» What the task requires: Your reply should be made up of every line in the records below that holds the string "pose".
[[ Dataset entries, beginning ]]
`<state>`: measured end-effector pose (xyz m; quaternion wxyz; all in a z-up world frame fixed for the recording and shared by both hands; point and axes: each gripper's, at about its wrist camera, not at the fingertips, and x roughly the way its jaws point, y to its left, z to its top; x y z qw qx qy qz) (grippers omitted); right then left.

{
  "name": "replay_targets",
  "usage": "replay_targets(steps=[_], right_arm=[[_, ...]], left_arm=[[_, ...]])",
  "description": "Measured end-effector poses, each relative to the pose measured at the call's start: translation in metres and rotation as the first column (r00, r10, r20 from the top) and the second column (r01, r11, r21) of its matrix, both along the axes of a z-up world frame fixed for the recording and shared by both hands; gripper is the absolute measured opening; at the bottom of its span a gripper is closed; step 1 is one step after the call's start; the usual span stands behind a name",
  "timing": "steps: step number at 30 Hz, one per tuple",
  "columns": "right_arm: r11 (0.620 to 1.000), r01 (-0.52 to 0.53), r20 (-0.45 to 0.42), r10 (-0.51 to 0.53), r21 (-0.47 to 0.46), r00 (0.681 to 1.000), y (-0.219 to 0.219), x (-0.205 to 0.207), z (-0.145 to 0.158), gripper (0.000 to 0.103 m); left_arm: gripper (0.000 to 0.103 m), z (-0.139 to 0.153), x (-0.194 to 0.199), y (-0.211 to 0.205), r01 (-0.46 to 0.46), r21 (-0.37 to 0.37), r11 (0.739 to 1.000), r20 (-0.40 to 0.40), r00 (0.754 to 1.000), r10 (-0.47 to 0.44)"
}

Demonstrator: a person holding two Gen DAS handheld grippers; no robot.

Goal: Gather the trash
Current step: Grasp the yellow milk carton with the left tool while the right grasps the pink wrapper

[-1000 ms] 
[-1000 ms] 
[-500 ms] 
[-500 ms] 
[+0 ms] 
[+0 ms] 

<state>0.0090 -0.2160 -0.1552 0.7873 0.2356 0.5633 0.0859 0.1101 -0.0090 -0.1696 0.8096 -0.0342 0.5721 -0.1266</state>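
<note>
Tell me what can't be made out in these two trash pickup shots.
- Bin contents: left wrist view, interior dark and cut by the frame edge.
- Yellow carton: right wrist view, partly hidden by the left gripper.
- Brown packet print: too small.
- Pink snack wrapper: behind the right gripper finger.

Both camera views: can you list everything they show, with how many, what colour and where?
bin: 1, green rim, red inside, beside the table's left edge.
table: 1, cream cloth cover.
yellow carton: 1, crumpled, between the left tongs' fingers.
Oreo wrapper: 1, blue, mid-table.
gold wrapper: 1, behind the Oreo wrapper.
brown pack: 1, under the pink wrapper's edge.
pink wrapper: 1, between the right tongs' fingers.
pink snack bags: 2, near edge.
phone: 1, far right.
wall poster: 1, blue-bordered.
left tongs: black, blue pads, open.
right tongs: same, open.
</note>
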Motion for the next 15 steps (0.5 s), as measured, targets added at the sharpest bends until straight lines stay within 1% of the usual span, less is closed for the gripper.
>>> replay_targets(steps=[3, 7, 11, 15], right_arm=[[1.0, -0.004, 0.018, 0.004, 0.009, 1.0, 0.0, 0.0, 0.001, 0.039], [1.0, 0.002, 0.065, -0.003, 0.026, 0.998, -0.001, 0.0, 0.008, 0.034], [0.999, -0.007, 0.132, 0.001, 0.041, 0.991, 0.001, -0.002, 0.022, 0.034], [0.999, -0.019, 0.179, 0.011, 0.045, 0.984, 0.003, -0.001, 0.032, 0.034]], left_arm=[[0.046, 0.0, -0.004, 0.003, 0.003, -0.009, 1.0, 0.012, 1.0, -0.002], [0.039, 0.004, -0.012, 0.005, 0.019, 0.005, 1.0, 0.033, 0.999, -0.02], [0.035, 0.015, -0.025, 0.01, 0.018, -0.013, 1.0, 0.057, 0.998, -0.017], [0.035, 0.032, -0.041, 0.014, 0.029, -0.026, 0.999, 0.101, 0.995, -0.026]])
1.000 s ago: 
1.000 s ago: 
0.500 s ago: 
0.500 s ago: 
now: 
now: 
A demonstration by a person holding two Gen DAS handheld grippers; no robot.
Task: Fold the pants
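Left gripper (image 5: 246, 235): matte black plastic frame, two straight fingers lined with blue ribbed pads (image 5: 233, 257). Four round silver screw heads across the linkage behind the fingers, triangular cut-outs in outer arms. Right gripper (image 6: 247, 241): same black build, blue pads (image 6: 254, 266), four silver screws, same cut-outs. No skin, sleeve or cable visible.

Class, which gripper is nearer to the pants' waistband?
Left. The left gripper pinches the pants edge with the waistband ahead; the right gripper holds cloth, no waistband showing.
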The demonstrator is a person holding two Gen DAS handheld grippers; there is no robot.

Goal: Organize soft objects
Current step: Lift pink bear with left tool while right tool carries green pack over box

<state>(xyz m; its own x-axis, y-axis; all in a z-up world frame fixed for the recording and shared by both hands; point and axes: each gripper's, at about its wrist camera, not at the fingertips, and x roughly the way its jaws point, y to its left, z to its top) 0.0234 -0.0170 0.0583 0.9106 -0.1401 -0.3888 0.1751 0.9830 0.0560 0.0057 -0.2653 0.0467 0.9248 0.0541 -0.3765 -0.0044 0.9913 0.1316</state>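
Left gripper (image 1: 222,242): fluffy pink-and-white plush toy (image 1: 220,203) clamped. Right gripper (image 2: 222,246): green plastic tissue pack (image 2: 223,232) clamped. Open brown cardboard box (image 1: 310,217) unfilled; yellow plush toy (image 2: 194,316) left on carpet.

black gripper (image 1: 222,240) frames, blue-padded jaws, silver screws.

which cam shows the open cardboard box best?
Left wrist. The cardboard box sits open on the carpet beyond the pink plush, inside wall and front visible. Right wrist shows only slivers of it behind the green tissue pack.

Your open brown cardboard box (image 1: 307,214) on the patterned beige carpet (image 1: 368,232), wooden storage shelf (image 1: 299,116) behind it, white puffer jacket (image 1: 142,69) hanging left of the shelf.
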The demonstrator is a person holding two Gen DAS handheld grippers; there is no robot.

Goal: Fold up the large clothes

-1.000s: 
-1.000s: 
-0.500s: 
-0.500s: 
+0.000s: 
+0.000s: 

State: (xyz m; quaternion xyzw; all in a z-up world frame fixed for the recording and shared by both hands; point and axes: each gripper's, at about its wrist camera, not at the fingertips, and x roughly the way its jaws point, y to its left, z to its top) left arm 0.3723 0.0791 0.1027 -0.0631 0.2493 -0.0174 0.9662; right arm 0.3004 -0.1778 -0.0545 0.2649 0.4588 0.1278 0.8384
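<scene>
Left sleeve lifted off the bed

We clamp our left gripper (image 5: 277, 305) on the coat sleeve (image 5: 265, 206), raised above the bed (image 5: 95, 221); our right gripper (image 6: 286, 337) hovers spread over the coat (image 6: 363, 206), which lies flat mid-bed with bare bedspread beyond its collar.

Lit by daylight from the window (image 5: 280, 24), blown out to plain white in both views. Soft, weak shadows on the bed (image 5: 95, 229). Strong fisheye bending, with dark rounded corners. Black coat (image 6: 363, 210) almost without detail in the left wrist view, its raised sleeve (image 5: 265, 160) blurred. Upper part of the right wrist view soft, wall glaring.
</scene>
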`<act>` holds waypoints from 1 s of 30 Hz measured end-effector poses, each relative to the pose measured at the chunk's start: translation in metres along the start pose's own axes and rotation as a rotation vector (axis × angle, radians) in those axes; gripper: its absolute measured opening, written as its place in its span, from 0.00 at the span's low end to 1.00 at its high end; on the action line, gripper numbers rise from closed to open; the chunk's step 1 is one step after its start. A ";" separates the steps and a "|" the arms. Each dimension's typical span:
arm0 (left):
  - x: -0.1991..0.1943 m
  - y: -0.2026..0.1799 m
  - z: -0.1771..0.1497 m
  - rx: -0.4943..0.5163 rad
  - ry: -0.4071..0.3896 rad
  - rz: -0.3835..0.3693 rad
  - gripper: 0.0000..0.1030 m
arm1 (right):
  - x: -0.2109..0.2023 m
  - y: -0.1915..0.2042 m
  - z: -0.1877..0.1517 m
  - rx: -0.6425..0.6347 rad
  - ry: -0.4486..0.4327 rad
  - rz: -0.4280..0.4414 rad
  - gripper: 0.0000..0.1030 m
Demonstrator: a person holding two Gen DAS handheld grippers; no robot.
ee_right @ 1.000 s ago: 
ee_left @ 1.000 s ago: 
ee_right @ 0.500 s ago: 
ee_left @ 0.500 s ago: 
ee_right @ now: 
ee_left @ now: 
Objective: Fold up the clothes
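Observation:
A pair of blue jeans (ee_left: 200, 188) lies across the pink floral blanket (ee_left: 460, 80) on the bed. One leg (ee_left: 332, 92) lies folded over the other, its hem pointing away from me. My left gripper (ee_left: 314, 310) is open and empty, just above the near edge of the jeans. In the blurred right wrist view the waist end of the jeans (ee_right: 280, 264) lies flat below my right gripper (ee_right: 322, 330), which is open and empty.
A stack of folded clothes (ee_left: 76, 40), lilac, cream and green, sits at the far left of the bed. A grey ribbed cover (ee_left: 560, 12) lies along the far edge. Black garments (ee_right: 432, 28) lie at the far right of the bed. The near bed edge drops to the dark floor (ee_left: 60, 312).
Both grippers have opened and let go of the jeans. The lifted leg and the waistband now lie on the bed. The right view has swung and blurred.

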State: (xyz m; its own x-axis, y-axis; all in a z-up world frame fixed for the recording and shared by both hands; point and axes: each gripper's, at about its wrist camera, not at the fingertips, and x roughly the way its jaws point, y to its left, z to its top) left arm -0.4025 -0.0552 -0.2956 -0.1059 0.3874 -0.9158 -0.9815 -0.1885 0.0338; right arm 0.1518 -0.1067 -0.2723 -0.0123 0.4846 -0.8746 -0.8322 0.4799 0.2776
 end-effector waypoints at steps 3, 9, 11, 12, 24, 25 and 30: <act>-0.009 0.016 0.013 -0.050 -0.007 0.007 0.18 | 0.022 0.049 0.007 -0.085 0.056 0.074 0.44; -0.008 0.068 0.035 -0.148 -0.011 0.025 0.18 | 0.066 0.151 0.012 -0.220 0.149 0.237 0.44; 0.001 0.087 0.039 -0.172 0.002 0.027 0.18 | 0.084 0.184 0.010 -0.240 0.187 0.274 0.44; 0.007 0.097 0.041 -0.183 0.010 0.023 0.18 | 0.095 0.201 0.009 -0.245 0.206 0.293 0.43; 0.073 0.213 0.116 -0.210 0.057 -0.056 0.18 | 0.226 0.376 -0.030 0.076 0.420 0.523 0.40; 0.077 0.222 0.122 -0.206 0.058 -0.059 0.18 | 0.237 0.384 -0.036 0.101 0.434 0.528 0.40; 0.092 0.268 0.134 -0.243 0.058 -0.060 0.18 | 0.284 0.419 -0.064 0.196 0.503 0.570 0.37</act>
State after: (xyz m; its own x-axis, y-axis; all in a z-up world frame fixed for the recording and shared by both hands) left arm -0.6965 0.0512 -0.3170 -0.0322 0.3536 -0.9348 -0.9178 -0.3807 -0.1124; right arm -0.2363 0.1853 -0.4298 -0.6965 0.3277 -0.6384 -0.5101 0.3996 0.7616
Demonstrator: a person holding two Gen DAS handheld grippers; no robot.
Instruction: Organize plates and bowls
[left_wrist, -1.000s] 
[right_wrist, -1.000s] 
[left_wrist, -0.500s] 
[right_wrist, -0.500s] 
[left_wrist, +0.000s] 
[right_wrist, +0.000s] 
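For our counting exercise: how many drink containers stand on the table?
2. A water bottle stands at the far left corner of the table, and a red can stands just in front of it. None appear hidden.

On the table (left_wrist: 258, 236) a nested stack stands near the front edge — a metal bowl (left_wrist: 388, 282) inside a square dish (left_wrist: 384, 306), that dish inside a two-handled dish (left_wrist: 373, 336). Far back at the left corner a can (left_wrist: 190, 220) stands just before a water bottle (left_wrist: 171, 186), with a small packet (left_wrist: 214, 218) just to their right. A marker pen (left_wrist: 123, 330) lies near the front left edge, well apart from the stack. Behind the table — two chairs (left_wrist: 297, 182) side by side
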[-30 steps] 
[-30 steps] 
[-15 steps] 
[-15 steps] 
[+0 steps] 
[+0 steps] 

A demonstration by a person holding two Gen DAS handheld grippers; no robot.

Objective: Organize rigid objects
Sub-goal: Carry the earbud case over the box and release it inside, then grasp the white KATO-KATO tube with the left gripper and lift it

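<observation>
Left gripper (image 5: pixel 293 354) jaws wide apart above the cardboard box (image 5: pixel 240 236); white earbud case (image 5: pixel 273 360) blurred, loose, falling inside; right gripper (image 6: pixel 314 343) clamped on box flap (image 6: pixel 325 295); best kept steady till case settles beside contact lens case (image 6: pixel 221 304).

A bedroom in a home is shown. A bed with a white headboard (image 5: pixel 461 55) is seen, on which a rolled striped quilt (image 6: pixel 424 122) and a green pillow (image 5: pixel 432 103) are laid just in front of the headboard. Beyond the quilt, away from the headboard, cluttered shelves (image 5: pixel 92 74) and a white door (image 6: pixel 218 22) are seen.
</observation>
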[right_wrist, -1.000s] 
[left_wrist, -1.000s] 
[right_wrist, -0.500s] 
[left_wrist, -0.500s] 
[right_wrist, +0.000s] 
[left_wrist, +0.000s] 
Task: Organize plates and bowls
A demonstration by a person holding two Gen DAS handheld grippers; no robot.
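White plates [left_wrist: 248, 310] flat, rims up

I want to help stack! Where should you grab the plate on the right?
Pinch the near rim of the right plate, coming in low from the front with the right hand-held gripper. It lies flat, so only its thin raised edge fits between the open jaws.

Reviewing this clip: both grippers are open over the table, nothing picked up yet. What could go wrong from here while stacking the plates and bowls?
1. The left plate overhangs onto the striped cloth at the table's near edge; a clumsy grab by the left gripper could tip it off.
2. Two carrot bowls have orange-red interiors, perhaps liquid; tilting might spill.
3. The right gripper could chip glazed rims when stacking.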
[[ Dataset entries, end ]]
» Task result:
`<state>`: measured end-effector pose (xyz m; quaternion wxyz; all in a z-up world frame fixed for the recording and shared by both hands; point and axes: each gripper's, at about its wrist camera, not at the fingertips, and x roughly the way its jaws point, y to its left, z to its top; x y z qw qx qy qz) (grippers omitted); right then left.
  "description": "Measured end-effector poses, each relative to the pose measured at the call's start: translation in metres and rotation as the first column (r00, r10, r20 from the top) and the second column (r01, r11, r21) of its matrix, both along the axes of a z-up world frame fixed for the recording and shared by both hands; gripper is the absolute measured opening; at the bottom of its span a gripper is closed; step 1 is one step after the call's start; the usual span stands behind a name",
`<act>` holds waypoints from 1 s of 30 Hz measured end-effector poses, each relative to the pose measured at the chunk's start: translation in metres along the start pose's own axes and rotation as a rotation vector (axis × angle, radians) in those axes; gripper: its absolute measured opening, written as its place in its span, from 0.00 at the span's low end to 1.00 at its high end; on the action line, gripper numbers rise from closed to open; the chunk's step 1 is one step after its start. A ";" separates the steps and a "|" the arms. Each dimension's typical span:

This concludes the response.